### Aim of the exercise
Up to and including the line that contains "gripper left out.", repeat each line of the data exactly, starting from the first.

****************

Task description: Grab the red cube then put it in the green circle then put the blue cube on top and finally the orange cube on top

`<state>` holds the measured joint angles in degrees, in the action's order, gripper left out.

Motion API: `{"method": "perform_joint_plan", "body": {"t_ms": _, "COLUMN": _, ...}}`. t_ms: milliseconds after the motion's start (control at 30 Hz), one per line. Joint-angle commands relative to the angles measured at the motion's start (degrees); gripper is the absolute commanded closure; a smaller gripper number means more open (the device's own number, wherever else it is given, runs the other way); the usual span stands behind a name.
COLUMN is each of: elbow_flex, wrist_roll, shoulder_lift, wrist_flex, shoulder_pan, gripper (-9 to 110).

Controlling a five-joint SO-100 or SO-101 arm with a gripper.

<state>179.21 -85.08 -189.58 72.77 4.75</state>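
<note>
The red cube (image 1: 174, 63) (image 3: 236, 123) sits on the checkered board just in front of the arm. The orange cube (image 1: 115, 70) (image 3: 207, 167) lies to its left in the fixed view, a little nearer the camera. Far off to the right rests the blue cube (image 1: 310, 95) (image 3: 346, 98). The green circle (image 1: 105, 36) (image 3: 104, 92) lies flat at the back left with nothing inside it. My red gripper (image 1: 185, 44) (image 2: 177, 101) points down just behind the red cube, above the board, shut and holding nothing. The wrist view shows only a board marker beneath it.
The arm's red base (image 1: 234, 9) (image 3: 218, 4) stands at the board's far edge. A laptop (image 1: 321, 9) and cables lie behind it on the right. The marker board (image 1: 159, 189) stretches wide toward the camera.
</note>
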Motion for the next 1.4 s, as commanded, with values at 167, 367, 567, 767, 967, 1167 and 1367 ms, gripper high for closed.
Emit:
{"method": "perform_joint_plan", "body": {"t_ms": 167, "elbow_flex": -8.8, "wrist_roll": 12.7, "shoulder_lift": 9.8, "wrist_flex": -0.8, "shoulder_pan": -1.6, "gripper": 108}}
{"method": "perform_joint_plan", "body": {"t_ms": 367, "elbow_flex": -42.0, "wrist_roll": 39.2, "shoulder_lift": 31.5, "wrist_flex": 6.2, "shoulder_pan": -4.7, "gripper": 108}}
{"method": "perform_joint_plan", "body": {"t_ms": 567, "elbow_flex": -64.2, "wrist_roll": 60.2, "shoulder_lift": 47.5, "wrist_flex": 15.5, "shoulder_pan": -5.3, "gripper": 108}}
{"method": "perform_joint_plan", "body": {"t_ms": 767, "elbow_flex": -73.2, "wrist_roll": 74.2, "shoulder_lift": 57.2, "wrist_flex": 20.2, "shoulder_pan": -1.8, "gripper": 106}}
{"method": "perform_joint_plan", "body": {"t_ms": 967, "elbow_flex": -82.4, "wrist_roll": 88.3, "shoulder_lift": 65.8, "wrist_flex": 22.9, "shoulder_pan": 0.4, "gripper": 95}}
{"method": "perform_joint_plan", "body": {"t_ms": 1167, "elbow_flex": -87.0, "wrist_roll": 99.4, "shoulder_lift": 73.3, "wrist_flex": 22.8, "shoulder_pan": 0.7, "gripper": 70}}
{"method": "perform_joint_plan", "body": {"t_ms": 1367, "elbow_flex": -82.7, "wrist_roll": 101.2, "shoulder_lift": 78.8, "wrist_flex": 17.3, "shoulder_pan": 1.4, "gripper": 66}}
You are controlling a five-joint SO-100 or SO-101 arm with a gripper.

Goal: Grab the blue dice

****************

### Result for this exercise
Task description: Grab the red cube then put it in the green circle then put the blue cube on top and finally the orange cube on top

`<state>` holds the measured joint angles in degrees, in the action's order, gripper left out.

Nothing else is needed to finish the exercise.